The labor market provided several points of renewed resilience this week, marked by several key indicators First, the JOLTs—or job openings and labor turnover survey—showed 100k new jobs were posted in December, with previous figures revised higher by 150k.. Job openings rose to the highest in three months, reflecting employers’ sustained confidence in the economy and their intentions to add headcount.
In addition, the JOLTs report showed a three-year low in the quits rate, indicating workers are less confident of finding a new position if they leave their current job. Next, the ADP measure of private employment showed a relatively modest increase of 107k jobs in private payrolls on Wednesday, with a downward revision to December’s figures.
Finally, the main labor report from the Bureau of Labor Statistics (BLS) on Friday showed 353k jobs were added in January, blowing past all estimates. December’s figures were revised higher by more than 100k jobs, signaling the labor market remains robust. January holds strong seasonal effects that drove a substantial rise in December and January but still caught economists and analysts by surprise. The unemployment rate held at 3.7%, while hourly wages accelerated 0.6% from a month earlier—marking the most significant increase since March 2022. Shortly after the release, markets pushed the probability of a rate cut lower, as outright labor market strength will likely be met with a bias to keep financial conditions tight.
Blockbuster Report: US Payrolls Pick Up Steam in the New Year
Based on nonfarm payrolls
Source: Bloomberg, Bureau of Labor Statistics.
Last week marked the busiest of earnings season, with a blockbuster line up of companies reporting. Nearly 40% of S&P 500 companies, measured by market cap, reported last week contributing to positive sentiment. To date, 79% of companies reported positive surprises to their Q4 expectations, slightly ahead of historical averages, while earnings growth has come in around 5.4%, well above the 1.2% growth expected prior to earnings season.
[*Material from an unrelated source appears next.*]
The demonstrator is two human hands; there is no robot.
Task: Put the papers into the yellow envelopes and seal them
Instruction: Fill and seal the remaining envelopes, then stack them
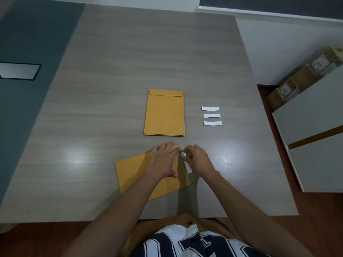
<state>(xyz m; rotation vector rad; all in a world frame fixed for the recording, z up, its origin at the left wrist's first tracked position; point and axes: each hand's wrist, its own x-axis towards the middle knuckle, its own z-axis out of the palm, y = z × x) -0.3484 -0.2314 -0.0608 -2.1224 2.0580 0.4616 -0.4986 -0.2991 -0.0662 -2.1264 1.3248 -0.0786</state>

While 35% of S&P companies are left to report, indications are pointing solid earnings season.
S&P 500 Index Earnings: Reported vs Expected
Source: Bloomberg, S&P As of February 2, 2024.
Five constituents of the Magnificent Seven reported beats on the top and bottom lines last week, but some found expectations were difficult to match.
META: Facebook parent company, Meta Platforms, announced better-than-expected revenue and earnings growth, established a quarterly dividend, and increased the share buyback program to $50B. Better fundamental performance powered Meta higher by over 20% following the announcement.
AMZN: Amazon pushed higher after posting strong sales and earnings growth. Cost-cutting initiatives last year and a better outlook for corporate profitability pushed the stock higher by nearly 10%.
AAPL: Apple announced strong growth, but China’s economic slowdown and regulatory crackdown weighed on sentiment. Even still, iPhone sales and services came in better than expected. The stock fell 5% before recovering some of its losses.
MSFT: Microsoft reported better-than-expected fundamental growth, particularly in their AI and cloud businesses, but the stock fell on guidance relative to the elevated expectations of AI expansion. Shares slid 3% before recovering to end the week higher by almost 2%.
GOOGL: Google parent Alphabet also provided better-than-expected revenue and earnings but missed performance targets in the core search and advertising businesses. The stock dropped around 8%.
The specific securities referenced herein are discussed for illustrative purposes only and may or may not be held in any strategy of client accounts. The security used in this example were selected because of their overall size, not solely based on performance.